§ WHAT THE TASK REQUIRES: The whole of the data must be transcribed exactly.

————

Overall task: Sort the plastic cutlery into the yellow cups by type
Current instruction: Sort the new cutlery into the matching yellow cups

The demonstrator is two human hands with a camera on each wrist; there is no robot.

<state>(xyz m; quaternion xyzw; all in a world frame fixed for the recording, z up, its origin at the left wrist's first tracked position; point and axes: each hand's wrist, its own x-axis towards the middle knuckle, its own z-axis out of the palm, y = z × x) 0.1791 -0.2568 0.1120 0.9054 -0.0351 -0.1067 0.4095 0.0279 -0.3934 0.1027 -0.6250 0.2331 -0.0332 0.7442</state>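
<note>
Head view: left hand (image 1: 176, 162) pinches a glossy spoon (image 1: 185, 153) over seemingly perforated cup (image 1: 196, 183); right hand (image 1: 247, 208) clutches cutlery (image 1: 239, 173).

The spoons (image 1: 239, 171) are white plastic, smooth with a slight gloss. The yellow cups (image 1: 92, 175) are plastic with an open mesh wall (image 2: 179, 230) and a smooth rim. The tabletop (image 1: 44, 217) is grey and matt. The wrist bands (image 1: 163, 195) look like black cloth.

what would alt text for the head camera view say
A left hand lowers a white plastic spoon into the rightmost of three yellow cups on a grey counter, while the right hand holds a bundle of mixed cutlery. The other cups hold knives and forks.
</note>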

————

§ TASK SOLUTION:
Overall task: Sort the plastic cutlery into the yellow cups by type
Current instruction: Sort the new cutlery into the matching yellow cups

The demonstrator is two human hands with a camera on each wrist; there is no robot.

<state>(xyz m; quaternion xyzw; all in a world frame fixed for the recording, z up, its origin at the left wrist's first tracked position; point and axes: each hand's wrist, its own x-axis towards the middle knuckle, its own z-axis out of the palm, y = z × x) 0.1791 -0.2568 0.1120 0.9054 -0.0351 -0.1067 0.4095 0.0279 -0.3934 0.1027 -0.6250 0.2331 -0.0332 0.7442</state>
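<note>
Head view: left hand (image 1: 176, 162) pinches a glossy spoon (image 1: 185, 153) over seemingly perforated cup (image 1: 196, 183); right hand (image 1: 247, 208) clutches cutlery (image 1: 239, 173).

The spoons (image 1: 239, 171) are white plastic, smooth with a slight gloss. The yellow cups (image 1: 92, 175) are plastic with an open mesh wall (image 2: 179, 230) and a smooth rim. The tabletop (image 1: 44, 217) is grey and matt. The wrist bands (image 1: 163, 195) look like black cloth.

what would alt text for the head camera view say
A left hand lowers a white plastic spoon into the rightmost of three yellow cups on a grey counter, while the right hand holds a bundle of mixed cutlery. The other cups hold knives and forks.
</note>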

No more work is needed on this exercise.